◆ What you need to do
Reproduce only what lies between the first line of the material below and the line containing "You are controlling", with both of those lines included and every line kept exact.

+ + + + +

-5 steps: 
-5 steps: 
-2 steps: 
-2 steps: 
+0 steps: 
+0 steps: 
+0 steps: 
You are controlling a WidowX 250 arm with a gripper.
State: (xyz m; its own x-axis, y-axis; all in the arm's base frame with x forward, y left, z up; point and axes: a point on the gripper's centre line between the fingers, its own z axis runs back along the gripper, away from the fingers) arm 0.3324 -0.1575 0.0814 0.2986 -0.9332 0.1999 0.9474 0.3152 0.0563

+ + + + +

◆ Answer to the problem
-5 steps: 
-5 steps: 
-2 steps: 
-2 steps: 
+0 steps: 
+0 steps: 
+0 steps: 
You are controlling a WidowX 250 arm with a gripper.

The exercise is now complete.